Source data
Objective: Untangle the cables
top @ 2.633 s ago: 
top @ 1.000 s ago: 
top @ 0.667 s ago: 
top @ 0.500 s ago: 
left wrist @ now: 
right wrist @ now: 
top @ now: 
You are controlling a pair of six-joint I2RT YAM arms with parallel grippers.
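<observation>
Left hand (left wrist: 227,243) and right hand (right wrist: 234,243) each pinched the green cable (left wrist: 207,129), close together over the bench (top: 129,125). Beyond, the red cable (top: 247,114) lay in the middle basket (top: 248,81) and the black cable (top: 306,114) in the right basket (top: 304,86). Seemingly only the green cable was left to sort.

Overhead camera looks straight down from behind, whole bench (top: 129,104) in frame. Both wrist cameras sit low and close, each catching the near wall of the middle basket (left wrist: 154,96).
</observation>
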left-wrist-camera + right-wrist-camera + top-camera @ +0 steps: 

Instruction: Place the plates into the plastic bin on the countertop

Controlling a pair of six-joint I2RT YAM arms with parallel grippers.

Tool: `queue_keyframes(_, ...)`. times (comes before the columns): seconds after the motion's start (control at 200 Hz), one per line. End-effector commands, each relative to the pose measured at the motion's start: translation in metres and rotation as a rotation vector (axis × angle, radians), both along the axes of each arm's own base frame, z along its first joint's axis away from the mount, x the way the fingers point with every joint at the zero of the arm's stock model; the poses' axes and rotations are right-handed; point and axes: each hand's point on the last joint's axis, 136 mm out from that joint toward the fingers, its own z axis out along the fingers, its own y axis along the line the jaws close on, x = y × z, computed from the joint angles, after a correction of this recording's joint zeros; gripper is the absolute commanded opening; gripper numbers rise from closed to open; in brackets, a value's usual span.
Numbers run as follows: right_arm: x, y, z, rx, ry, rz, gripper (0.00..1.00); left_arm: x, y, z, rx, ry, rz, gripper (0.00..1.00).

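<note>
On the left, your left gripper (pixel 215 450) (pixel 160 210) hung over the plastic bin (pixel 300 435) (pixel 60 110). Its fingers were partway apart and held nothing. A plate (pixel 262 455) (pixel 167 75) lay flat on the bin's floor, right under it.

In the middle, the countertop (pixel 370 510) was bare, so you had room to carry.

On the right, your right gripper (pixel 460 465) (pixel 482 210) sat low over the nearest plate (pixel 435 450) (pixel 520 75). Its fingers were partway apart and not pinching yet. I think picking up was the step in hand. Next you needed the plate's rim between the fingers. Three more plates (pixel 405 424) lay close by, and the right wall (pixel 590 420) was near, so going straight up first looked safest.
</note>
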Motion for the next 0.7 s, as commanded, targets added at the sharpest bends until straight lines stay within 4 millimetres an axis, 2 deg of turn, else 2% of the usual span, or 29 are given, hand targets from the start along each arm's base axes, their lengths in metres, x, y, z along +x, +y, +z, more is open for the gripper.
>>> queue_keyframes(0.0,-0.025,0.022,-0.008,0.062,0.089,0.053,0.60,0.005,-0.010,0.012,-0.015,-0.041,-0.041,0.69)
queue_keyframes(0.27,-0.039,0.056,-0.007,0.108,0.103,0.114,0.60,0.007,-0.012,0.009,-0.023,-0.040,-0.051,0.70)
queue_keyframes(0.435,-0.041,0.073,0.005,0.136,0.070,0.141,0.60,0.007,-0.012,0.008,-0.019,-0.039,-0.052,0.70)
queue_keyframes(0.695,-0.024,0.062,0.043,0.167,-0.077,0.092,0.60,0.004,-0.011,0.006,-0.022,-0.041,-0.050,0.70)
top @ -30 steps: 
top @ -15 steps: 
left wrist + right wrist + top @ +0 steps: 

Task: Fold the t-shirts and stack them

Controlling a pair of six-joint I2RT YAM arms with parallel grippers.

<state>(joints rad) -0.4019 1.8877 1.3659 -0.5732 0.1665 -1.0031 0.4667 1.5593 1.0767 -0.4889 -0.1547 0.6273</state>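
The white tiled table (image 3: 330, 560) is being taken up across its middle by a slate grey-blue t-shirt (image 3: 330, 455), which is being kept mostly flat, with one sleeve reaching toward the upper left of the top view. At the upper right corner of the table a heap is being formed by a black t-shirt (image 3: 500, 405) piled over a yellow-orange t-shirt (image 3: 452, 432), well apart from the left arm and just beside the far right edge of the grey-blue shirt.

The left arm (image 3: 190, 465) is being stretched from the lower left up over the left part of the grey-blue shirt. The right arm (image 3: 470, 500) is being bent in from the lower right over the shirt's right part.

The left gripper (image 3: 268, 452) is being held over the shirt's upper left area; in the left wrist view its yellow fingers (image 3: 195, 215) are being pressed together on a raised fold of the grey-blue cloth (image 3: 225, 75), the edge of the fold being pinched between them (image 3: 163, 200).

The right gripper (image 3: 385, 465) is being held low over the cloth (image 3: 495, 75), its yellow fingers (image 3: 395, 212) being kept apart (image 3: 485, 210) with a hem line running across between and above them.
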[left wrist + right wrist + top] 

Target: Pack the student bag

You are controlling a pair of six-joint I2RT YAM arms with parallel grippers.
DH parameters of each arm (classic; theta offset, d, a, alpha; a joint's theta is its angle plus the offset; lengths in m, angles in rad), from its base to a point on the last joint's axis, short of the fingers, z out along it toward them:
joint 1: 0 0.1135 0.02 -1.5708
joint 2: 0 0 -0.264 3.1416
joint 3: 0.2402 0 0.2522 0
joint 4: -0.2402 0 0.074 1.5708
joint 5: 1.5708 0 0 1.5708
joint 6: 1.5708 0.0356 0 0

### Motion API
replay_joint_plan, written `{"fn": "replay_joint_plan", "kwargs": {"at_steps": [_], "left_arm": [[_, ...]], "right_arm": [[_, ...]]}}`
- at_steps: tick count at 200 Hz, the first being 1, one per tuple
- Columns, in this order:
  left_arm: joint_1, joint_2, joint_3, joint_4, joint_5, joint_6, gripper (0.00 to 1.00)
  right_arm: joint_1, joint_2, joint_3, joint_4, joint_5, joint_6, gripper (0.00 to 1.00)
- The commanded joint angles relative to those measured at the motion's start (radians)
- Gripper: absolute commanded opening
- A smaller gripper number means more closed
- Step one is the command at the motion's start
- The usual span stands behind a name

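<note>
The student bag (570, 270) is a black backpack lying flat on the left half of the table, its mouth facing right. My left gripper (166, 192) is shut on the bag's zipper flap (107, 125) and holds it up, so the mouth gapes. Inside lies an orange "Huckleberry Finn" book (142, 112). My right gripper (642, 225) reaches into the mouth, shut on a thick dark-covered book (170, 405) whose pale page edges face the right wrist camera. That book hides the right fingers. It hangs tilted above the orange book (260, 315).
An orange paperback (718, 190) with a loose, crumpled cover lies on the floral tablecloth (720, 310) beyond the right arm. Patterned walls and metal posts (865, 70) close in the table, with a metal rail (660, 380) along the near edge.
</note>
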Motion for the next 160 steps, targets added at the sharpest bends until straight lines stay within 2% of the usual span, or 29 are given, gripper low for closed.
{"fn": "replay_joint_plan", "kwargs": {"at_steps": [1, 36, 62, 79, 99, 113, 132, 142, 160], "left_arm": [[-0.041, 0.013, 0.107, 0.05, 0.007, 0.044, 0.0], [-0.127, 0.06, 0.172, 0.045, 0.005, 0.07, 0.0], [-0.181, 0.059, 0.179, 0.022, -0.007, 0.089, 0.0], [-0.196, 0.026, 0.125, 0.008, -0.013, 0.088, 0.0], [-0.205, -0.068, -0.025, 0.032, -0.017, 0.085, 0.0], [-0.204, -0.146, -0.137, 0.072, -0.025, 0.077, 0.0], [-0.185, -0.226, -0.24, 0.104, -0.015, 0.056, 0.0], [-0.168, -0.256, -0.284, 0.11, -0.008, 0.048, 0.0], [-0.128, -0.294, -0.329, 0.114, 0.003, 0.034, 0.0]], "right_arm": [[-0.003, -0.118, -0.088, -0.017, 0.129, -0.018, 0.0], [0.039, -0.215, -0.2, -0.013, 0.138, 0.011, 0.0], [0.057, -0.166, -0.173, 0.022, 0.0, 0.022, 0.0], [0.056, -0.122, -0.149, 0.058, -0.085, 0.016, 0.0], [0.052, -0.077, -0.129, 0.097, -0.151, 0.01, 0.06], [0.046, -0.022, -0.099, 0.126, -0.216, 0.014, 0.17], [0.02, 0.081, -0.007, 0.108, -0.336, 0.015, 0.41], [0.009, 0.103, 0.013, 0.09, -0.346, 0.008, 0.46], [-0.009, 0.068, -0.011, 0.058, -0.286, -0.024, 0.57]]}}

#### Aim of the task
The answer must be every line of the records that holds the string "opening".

#### Written response
Tool: `queue_keyframes(_, ...)`. times (comes before the columns): seconds after the motion's start (control at 200 Hz), one per line. End-effector commands, each relative to the pose measured at the motion's start: translation in metres and rotation as a rotation vector (axis × angle, radians), both along the axes of each arm's own base frame, z along its first joint's axis away from the mount, x the way the fingers point with every joint at the zero of the arm's stock model; the poses' axes and rotations are right-handed; point and axes: each hand's point on the last joint's axis, 136 mm out from that joint toward the fingers, its own z axis out along the fingers, its own y axis along the line the jaws close on, x = y × z, computed from the joint angles, after a correction of this recording's joint zeros; gripper is the absolute commanded opening; gripper numbers rise from closed to open; in brackets, a value's usual span.
- Gripper: absolute commanded opening

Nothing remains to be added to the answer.